But not enough, apparently. I’ve received many requests for more detail on this topic of “reading” other people. As you probably know from you own experience, “reading” people is partly an art form, as well as a skill or a science.

But there are some specific ways you can learn to see deeper into a person’s thoughts, feelings, and motivations.

Here are a few of them:

Give Yourself Time

As I’ve indicated in previous posts, your ability to understand what others are thinking, feeling, and trying to accomplish in a particular situation gets more accurate when you give it more time.

Accordingly, don’t rush to judgment on any of this.

Instead, ask a lot of questions, pay attention to details, think about what you’re perceiving, and use both logic and intuition to help you determine what’s most likely going on.

The Sum is Greater Than the Parts

It’s rare than a single facial expression, choice of words, action, body language posture or movement, or any other clue tells the whole story about a person’s thoughts, feelings, and motivations. You’ll get a more accurate picture by piecing together a great many such clues gathered over a relatively long period of time.

Equally important, evaluate every clue you observe in light of its context. In other words, very few such clues always and absolutely convey a particular meaning. Nearly all the time, what you should take away from each of these clues, as well as the sum of all these clues, will depend heavily on the situations in which you observe them.

For example, in a formal setting body language will normally be a lot more restrained and different from what it would be in a more relaxed situation. How people behave in the presence of an authority figure — such as their boss — will be a lot different from how they behave when they are solely among friends.

You may occasionally observe a highly significant, “telling” moment that helps you understand a person in great depth. However, clusters of clues and behavioral patterns will nearly always give you more accurate readings.

Stay Flexible

Even after you’ve done all this and reached a conclusion about what another person is thinking, feeling, and trying to achieve, don’t get locked in. You could still be wrong. The other person could change. The situation could develop.

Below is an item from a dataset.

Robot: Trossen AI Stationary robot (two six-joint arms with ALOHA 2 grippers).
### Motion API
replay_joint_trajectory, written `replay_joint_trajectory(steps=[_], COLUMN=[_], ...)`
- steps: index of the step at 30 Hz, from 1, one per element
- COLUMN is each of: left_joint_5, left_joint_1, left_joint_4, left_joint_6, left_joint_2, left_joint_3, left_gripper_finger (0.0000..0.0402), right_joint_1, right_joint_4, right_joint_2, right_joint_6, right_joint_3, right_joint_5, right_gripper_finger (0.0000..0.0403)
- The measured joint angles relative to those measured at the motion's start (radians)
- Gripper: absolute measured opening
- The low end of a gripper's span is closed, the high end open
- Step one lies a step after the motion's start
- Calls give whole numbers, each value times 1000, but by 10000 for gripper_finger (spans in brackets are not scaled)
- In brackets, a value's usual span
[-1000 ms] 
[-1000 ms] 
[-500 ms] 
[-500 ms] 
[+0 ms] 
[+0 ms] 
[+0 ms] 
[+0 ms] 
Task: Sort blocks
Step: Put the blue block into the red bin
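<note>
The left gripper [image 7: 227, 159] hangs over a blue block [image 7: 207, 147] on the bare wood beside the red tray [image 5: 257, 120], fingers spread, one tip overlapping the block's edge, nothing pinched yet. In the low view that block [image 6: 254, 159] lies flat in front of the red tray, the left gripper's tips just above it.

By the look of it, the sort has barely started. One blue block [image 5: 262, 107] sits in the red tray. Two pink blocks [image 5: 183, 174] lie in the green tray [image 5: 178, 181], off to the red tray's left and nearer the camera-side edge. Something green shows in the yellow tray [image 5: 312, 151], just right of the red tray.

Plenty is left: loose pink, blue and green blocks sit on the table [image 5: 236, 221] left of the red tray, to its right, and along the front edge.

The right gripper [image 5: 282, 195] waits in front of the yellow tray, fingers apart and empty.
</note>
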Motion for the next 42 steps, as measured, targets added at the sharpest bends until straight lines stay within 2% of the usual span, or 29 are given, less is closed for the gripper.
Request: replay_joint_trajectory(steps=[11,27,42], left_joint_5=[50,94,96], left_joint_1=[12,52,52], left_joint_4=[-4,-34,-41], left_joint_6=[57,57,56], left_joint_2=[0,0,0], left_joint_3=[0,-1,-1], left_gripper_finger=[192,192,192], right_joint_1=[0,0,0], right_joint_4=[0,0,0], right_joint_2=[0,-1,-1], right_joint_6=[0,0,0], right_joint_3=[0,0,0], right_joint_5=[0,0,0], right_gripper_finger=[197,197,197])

That’s why it’s important you retain as much flexibility as you can. This includes:

  • Replacing any “irreversible pronouncements” you might be tempted to make with tentative ideas and mild suggestions.
  • Including other people’s reactions to your ideas and suggestions as additional information on which to base more accurate readings.
  • Continuing to observe and correlate new impressions with earlier ones.

Watch Yourself

You can greatly improve the accuracy of your people-reading by taking your own biases into consideration.

For example, if you find someone attractive, charming, or charismatic, you’re more likely to inaccurately attribute positive thoughts, feelings, and motivations to them. Similarly, if you have an aversion to someone, you’re more likely to err in the direction of negativity.

Your reading of another person may be distinctly swayed by their similarities to or differences from you, by their efforts to be nice to you — or by the lack of such efforts, by past experiences with other people of whom they remind you, and other irrelevant factors.

There are also expectations of male/female differences that may reduce the accuracy of your assessment. Here’s a two simple examples:

  • Certain behaviors in men are often considered signs of “confidence” and “leadership qualities,” while in women they are taken as signs of “bossiness” or unwanted “manipulation;”
  • Open emotionality and deep empathy is readily accepted from women, but often questioned when exhibited by men.

These and other biases are difficult to avoid, in large part because we tend not to recognize them in ourselves. That’s why it’s often helpful to check your readings of people with friends, family, or colleagues whose judgment you trust. Even if they don’t know the person you’re “reading,” they can often help you see your biases and reduce their impact on your assessment of the person in question.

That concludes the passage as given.